I am extremely grateful for those of you who have spent your time and effort to set up feeds for liveatc.  What a resource!  Thanks for your effort.

Can I make a request, though?

Most feeds are using scanners to prowl several frequencies at once, of course.  This is generally a great solution to the problem of dead air, especially at smaller airports.  However, if your scanner is set to change frequencies immediately after the conclusion of a transmission, it's very easy-- even likely-- that we'll miss the reply.

I think the multi-frequency feeds are much more "listenable" if the scanner isn't so jumpy, and many or most scanners can be set to wait longer between frequency jumps.

I know that setting a delay of 3-4 seconds would cause more dead air and would cause us to miss transmissions on other frequencies more often, but it is my opinion that this is a good tradeoff to hear more of a single conversation.

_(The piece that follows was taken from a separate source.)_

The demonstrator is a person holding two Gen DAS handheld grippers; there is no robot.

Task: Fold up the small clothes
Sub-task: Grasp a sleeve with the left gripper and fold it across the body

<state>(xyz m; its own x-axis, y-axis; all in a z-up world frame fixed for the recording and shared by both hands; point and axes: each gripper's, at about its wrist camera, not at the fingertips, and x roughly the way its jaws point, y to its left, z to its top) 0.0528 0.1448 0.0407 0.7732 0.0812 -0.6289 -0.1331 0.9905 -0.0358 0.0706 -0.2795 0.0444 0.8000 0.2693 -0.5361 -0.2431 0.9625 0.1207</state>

Any one else have an opinion on this?

Excellent post, Agreed!  In most cases delay should definitely be ON.  You are right, this will help in not missing the reply and make conversations more easy to follow.   Without delay on, especially when there are multiple frequencies, listening becomes a jumbled mess of sentences.  
   I would only turn off delay on maybe a ground frequency or lower priority channel when you don't want to miss something on the other frequencies.  In the case of the KVNY feed, only the ground freq has DELAY OFF, as the the ground controller also handles helo traffic (simulcast) and can get too busy and hang up the scanner, all other freqs on the feed have DELAY ON.  
  Another trick I have recommended on the forums, especially those doing approach or multiple channels is to help "prioritize" your feed:
Instead of programming your scanner in the following way:

CH1.Tower
CH2.Approach N
CH3.Approach W
CH4.Approach E
CH5.Approach S

I do this on my scanner:

CH1.Tower
CH2.Approach N
CH3.Tower
CH4.Approach W
CH5.Tower
CH6.Approach E
CH7.Tower
CH8.Approach S

Because tower is on every other channel, the scanner has less chance of missing a tower transmission and getting "hung up".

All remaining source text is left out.